Assignment:
The expected answer is the set of lines in the data below between the line holding "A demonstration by" and the line holding "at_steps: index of", inclusive, written out exactly.

Source data:
::::::::::
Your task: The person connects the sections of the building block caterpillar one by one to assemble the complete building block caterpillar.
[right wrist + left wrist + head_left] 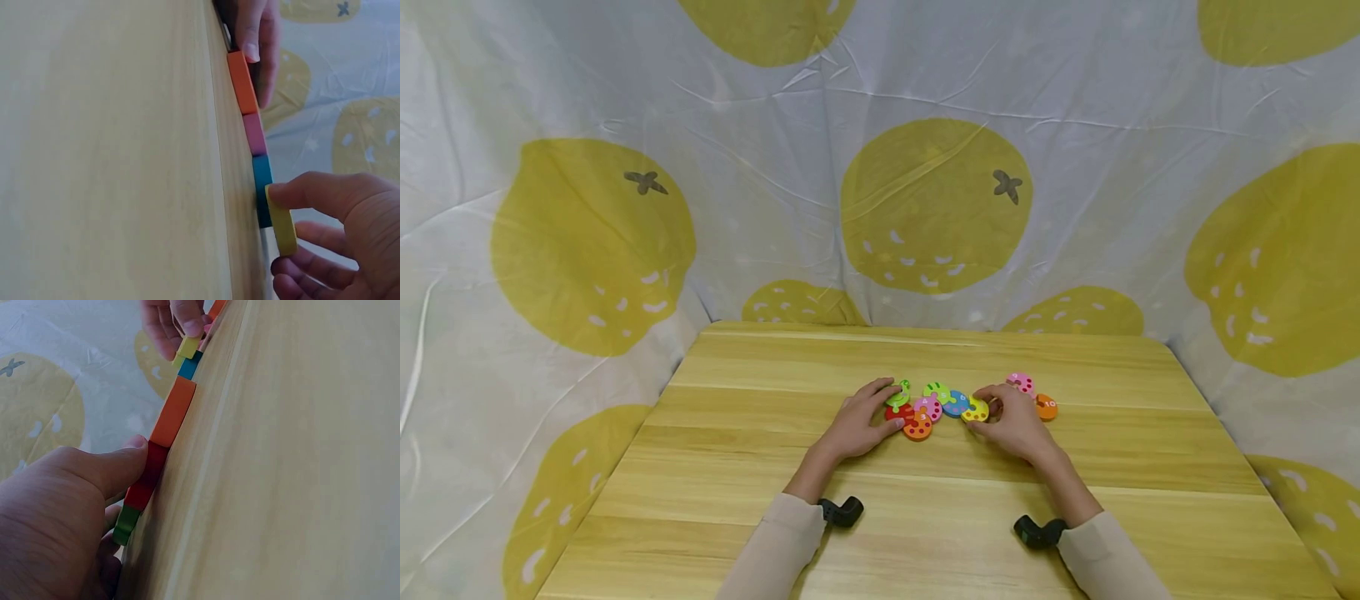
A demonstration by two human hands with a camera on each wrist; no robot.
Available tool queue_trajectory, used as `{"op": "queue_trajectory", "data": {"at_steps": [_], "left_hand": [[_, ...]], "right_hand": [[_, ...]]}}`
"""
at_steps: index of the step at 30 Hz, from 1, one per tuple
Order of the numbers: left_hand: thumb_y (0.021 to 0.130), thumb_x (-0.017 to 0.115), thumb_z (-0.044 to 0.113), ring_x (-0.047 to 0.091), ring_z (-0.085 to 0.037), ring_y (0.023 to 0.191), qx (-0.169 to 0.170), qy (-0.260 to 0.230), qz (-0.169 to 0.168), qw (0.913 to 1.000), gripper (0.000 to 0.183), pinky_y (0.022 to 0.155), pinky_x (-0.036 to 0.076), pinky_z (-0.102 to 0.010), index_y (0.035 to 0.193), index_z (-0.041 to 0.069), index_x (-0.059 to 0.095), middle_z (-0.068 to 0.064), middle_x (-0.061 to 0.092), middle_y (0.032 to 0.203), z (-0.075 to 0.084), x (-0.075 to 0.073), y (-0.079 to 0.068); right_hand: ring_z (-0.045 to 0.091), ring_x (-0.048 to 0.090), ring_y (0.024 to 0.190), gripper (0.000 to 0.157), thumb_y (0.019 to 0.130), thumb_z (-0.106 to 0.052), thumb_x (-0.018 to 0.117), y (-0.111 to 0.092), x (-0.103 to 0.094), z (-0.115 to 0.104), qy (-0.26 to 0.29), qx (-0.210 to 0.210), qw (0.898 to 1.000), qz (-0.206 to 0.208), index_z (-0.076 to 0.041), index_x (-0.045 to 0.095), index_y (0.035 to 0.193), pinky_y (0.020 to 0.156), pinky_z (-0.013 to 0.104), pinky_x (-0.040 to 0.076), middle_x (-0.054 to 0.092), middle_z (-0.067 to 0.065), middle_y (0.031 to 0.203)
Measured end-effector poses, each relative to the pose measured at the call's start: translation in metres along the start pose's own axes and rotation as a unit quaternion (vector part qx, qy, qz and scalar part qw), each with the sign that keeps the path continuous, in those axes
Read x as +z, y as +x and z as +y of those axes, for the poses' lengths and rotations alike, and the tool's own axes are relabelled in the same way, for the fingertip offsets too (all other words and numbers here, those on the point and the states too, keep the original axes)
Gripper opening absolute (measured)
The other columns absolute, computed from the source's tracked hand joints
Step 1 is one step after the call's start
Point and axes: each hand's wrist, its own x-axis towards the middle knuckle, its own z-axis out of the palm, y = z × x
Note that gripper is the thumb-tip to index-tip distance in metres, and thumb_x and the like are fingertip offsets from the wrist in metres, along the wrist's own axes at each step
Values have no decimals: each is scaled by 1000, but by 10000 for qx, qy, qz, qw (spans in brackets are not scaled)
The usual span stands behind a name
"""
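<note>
Toward the table's middle lies a curving chain of flat wooden puzzle pieces. It runs from a green piece with a face point(897, 397) through red point(147, 478), orange point(917, 430), pink point(929, 409) and striped green point(936, 390) to a blue piece point(262, 190). My left hand point(853, 423) holds the chain's left end, thumb against the red piece's near edge and fingers around the green face piece. Between thumb and fingers, my right hand point(1019, 423) pinches a yellow dotted puzzle piece point(283, 225), which sits slightly raised and overlaps the blue piece's edge.
Beyond my right hand lie a pink piece point(1021, 382) marked 9 and an orange piece point(1047, 407) marked 10. The wooden table point(925, 525) ends at a lemon-print cloth point(790, 192) behind and at the sides. Each wrist carries a black device point(1039, 532).
</note>
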Motion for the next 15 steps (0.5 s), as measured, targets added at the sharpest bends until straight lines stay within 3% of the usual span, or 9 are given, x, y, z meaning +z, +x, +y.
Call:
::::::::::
Result below:
A demonstration by two human hands with a camera on each wrist; no robot.
Available tool queue_trajectory, used as `{"op": "queue_trajectory", "data": {"at_steps": [_], "left_hand": [[_, ...]], "right_hand": [[_, ...]]}}`
"""
at_steps: index of the step at 30 Hz, from 1, one per tuple

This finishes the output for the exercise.